The most exciting item on this week’s agenda is the agreement to purchase Lurie Terrace. For anyone who does not know: Lurie Terrace is a senior community of 136 units offering below-market-rate housing on West Huron Street, near downtown. Since 1964, it has been owned and managed by a nonprofit foundation, meeting the goal and purpose of providing affordable housing for older residents (rents range from $431 for an efficiency unit to $1246 for a two bedroom unit). The units are genuinely affordable and also currently available to anyone aged 62 and over, regardless of income.
Council first discussed this opportunity in the fall of 2019, when we learned that the management of Lurie Terrace was considering a sale of the property. Management of Lurie Terrace approached the City, hoping we might be a buyer that would continue their mission. If the property was sold to a private developer, the community would be redeveloped as market rate housing – likely very expensive housing, given its proximity to downtown. The proceeds from such a sale would be significant (and these proceeds would be re-invested in other community nonprofits), but the existing affordable units would be lost and residents would be displaced.
When Council first considered opportunities related to this property, one of my colleagues wondered what kind of additional tax revenue the City would gain if Lurie Terrace changed hands for redevelopment as market rate housing. This is certainly one aspect of redevelopment and gentrification in Ann Arbor: every time a more affordable housing unit is eliminated to create a more expensive housing unit, the City receives more tax revenue. In that initial conversation, discussion of tax revenue was very brief because most of Council was focused on the affordable units and the need to preserve them.
After discussion and debate in closed session, Council directed staff to explore possibilities and keep us posted about what was feasible. Since 2019, City staff have been negotiating legal agreements and lining up funding to make the deal work. Council was advised that nothing could be discussed publicly. Last month – to facilitate purchase of Lurie Terrace – Council approved new acquisition procedures for our Housing Commission:
Our City’s legal department and the housing commission (led by Jennifer Hall) have worked incredibly hard these last ten months, hammering out details to make sure that no one loses housing and that these below-market-rate units continue to be affordable for residents who need them. Funding arrangements include a HUD-insured loan, $319,000 in the Ann Arbor Housing Commission FY21 budget, and up to $1 million from the Ann Arbor Downtown Development Authority. Moving forward, 40% of all tenants will be limited to 60% of AMI or less and 60% of all tenants will be limited to 80% of AMI or less; all existing tenants are grandfathered in, regardless of income.
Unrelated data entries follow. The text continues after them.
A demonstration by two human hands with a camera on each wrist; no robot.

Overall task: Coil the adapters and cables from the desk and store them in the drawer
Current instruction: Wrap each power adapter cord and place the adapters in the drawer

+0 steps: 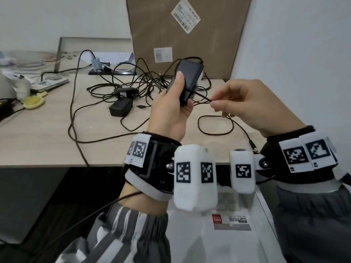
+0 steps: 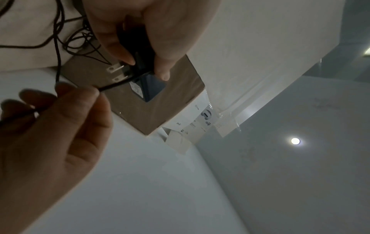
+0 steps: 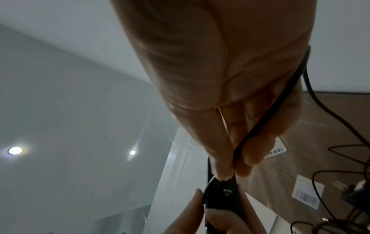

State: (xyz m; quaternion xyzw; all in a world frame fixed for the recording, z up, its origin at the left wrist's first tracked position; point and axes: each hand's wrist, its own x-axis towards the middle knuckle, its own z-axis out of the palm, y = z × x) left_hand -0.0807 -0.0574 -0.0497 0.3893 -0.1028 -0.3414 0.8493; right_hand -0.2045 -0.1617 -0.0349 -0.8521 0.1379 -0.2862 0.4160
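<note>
My left hand (image 1: 176, 103) grips a black power adapter (image 1: 187, 78) held up above the desk; its two metal prongs (image 2: 117, 72) show in the left wrist view. My right hand (image 1: 237, 103) pinches the adapter's thin black cable (image 1: 201, 96) between thumb and forefinger just right of the adapter, and the cable (image 3: 258, 126) runs on through the palm. The cable drops to a loop (image 1: 215, 124) on the desk. Two more black adapters (image 1: 121, 107) lie in a tangle of black cables (image 1: 144, 82) on the desk. The open drawer (image 1: 224, 234) is below my wrists.
A tall cardboard box (image 1: 186, 35) stands at the back against the wall. A power strip (image 1: 112, 72) with a plugged charger, a tablet (image 1: 47, 83), a white object and a yellow item (image 1: 32, 102) lie at the left. A sticker pack (image 1: 231, 222) lies in the drawer.
</note>
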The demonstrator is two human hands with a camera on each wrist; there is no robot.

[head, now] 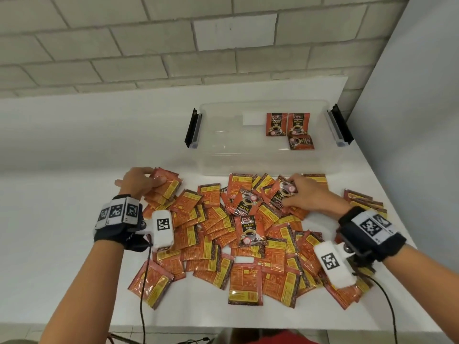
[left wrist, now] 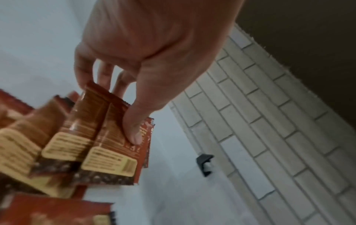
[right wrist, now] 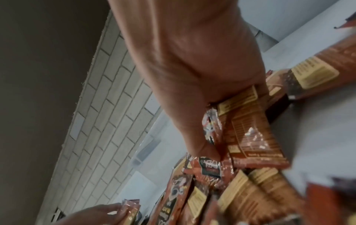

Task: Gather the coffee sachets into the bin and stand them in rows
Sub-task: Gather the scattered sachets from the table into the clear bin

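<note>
From my station I judge this job barely begun. The white tabletop point(head: 62, 281) carries nearly the whole load: a wide loose heap of orange-and-yellow foil coffee sachets point(head: 223, 244), overlapping, most lying back side up, just in front of the clear rectangular plastic bin with black side latches point(head: 223, 157). That bin holds only three sachets point(head: 289, 126) at its right end; two look propped against the far wall and one lies flat in front of them, so I see no proper row yet. My left hand point(head: 139, 181) pinches a small stack of sachets point(left wrist: 108, 129) at the heap's far left edge, thumb on top. My right hand point(head: 308, 194) is curled around a few sachets point(right wrist: 248, 130) at the far right.
</note>
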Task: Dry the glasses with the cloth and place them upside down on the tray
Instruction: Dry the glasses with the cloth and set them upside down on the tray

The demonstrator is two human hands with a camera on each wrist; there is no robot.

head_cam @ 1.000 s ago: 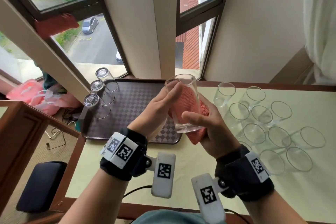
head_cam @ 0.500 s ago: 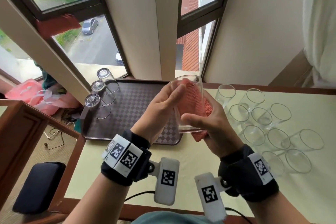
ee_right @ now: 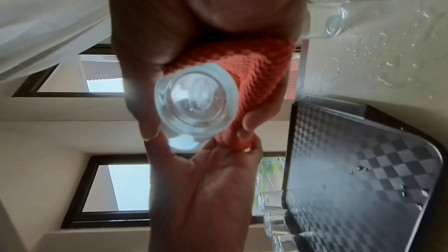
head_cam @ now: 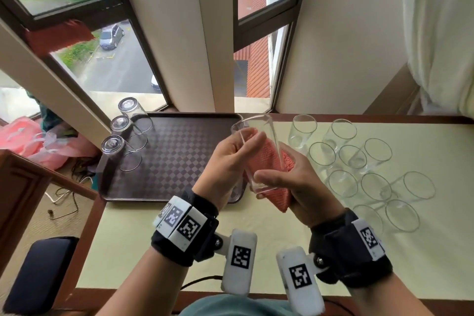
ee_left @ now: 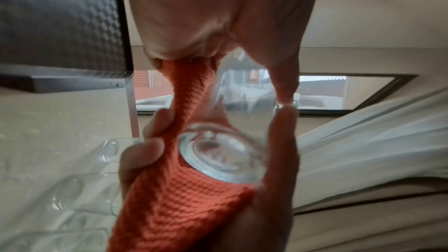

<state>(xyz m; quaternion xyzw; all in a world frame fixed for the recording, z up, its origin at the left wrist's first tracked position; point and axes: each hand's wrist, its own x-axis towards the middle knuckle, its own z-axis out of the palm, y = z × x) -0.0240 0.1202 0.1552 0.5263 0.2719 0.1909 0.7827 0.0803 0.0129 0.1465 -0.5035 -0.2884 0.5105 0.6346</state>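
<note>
A clear glass (head_cam: 257,146) is held tilted above the table, between the tray (head_cam: 174,161) and the upright glasses. An orange-pink knitted cloth (head_cam: 280,161) wraps its far side and base. My left hand (head_cam: 238,151) grips the glass near the rim, its fingers lying against the cloth. My right hand (head_cam: 282,181) holds the cloth round the lower part, thumb across the front. The thick glass base (ee_right: 196,102) shows bare in the right wrist view, with the cloth (ee_right: 261,72) beside it. In the left wrist view my fingers pinch the cloth (ee_left: 184,87) beside the glass (ee_left: 223,152).
Three glasses (head_cam: 123,131) stand upside down along the left edge of the dark checkered tray. Several upright glasses (head_cam: 348,161) crowd the cream table (head_cam: 154,238) on the right. Windows and a wall rise behind; a curtain (head_cam: 441,33) hangs at the far right.
The glass has stayed in both hands at about the same place. My left fingers have shifted a little along its upper part against the cloth.
</note>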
I’m very proud to have supported the current plan to save the 136 units of housing at Lurie Terrace. This opportunity came up at a time when we could effectively leverage resources – these units continue to be important as our community weathers the storm of the pandemic and economic downturn. Ten months ago (when our economic outlook was very different), this decision prompted debate, but I am confident that we made the right decision.
Thank you for helping me represent Ward 4!